View Source Rein.Agent behaviour (rein v0.1.0)

The behaviour that should be implemented by a Rein agent module.

Summary

Types

The full state of the current Reinforcement Learning process, as stored in the Rein struct

t()

An arbitrary Nx.Container that holds metadata for the agent

Callbacks

Initializes the agent state with the given agent-specific options.

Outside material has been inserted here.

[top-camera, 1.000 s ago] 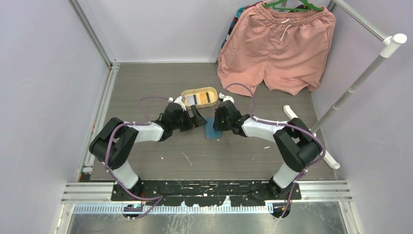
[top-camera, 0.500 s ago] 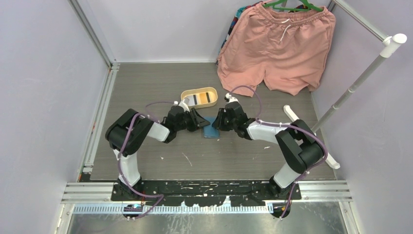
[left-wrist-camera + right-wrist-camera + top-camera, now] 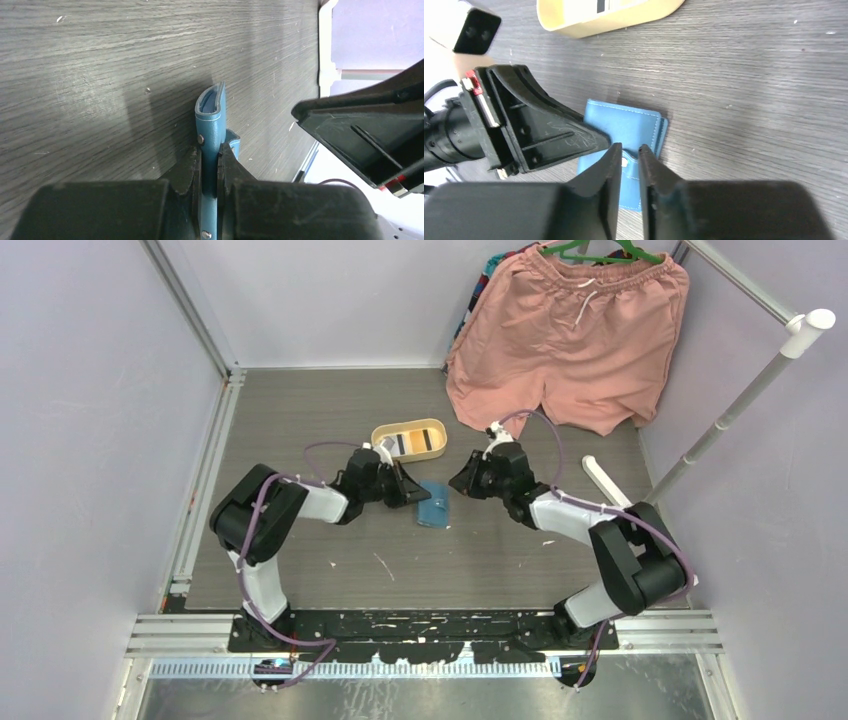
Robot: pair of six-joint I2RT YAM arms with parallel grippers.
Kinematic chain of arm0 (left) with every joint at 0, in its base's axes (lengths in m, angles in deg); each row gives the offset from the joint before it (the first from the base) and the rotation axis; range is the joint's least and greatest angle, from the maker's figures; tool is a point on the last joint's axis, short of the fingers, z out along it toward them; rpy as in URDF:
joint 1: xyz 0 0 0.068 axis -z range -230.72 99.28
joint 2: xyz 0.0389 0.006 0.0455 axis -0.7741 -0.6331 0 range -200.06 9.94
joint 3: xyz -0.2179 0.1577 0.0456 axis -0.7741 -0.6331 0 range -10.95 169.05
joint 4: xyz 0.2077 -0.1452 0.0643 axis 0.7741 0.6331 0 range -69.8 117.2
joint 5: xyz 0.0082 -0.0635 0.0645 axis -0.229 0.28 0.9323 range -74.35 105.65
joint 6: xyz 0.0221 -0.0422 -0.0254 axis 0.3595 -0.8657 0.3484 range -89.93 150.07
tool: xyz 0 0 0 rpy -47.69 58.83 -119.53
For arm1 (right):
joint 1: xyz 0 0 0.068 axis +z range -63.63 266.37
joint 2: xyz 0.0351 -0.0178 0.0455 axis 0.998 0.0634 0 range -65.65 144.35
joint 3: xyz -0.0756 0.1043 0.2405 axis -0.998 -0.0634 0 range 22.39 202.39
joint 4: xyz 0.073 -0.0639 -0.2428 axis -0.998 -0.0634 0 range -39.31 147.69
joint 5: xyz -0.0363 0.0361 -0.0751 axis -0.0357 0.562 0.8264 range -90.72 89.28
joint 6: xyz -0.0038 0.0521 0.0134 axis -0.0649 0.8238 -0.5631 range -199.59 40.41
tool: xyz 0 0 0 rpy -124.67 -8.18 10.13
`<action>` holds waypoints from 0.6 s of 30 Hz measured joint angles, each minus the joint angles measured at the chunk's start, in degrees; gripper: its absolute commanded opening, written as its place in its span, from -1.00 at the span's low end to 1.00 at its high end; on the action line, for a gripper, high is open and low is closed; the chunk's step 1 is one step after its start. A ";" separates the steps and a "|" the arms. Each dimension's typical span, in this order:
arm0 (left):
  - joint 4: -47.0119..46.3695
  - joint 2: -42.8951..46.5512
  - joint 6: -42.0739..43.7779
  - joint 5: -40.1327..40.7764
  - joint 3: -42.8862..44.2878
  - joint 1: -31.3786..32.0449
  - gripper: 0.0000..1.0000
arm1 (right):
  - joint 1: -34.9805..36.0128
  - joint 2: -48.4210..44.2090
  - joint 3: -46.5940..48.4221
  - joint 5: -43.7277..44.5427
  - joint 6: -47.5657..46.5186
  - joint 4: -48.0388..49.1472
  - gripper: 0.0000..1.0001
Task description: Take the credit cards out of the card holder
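Note:
The card holder point(image 3: 434, 505) is a teal-blue wallet lying folded on the grey table between the two arms. My left gripper point(image 3: 410, 491) is shut on its left edge; in the left wrist view the card holder point(image 3: 212, 107) stands edge-on between the pads point(image 3: 193, 162) of the left gripper point(image 3: 210, 152). My right gripper point(image 3: 461, 483) hovers just right of it, jaws narrowly open and holding nothing. In the right wrist view the card holder point(image 3: 631, 125) shows through the gap of the right gripper point(image 3: 630, 150). A whitish credit card point(image 3: 397, 445) lies in the yellow tray point(image 3: 433, 427).
The yellow oval tray point(image 3: 614, 22) sits just behind the wallet. Pink shorts point(image 3: 570, 340) hang at the back right. A white pole stand point(image 3: 722, 420) with its foot point(image 3: 603, 480) is on the right. A metal frame rail point(image 3: 205, 490) runs along the left.
My left gripper has closed on the wallet's left edge. My right gripper has drawn back to the right, off the wallet, and the wallet now lies uncovered between the arms.

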 measured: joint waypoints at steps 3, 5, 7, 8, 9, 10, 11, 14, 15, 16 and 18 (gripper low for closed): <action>5.90 1.90 2.93 0.15 1.77 0.00 -1.00 | -0.24 -1.60 0.57 0.00 -4.09 -3.23 0.03; 11.17 2.27 5.35 -0.07 4.28 0.00 -1.00 | 1.51 -2.73 2.01 0.24 -8.81 -7.69 0.15; 15.96 2.27 7.65 -0.33 6.97 0.00 -1.00 | 3.23 -3.04 4.11 0.20 -12.52 -11.26 0.28; 18.40 2.27 8.83 -0.48 8.35 0.00 -1.00 | 3.87 -3.04 4.98 0.17 -13.84 -12.39 0.31; 20.76 2.27 10.01 -0.57 9.75 0.00 -1.00 | 4.76 -3.04 5.97 0.35 -15.54 -13.84 0.31; 23.17 2.27 11.32 -0.57 11.10 0.00 -1.00 | 5.49 -3.04 6.69 0.61 -16.96 -15.06 0.31; 25.44 2.27 12.57 -0.61 12.44 0.00 -1.00 | 6.23 -2.99 7.37 1.03 -18.43 -16.33 0.30; 30.56 2.25 15.41 -1.03 15.13 -0.22 -1.00 | 7.98 -1.88 8.48 2.05 -21.90 -18.49 0.28; 32.02 2.12 16.09 -1.27 15.78 -0.35 -1.00 | 8.44 -1.09 8.59 2.40 -22.93 -19.02 0.26; 33.03 1.97 16.72 -1.53 16.22 -0.46 -1.00 | 8.85 -0.28 8.61 2.71 -23.87 -19.34 0.23; 34.91 1.36 17.68 -2.51 17.16 -0.81 -1.00 | 9.38 1.40 8.57 3.32 -25.49 -19.69 0.20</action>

Can be used to record the observation in an experience replay buffer.

Resets any values that vary between sessions (which would be episodes for episodic tasks) for the agent state.

Selects the action to be taken.

Types

@type rl_state() :: Rein.t()

The full state of the current Reinforcement Learning process, as stored in the Rein struct

@type t() :: Nx.Container.t()

An arbitrary Nx.Container that holds metadata for the agent

Callbacks

@callback init(random_key :: Nx.t(), opts :: keyword()) :: {t(), random_key :: Nx.t()}

Initializes the agent state with the given agent-specific options.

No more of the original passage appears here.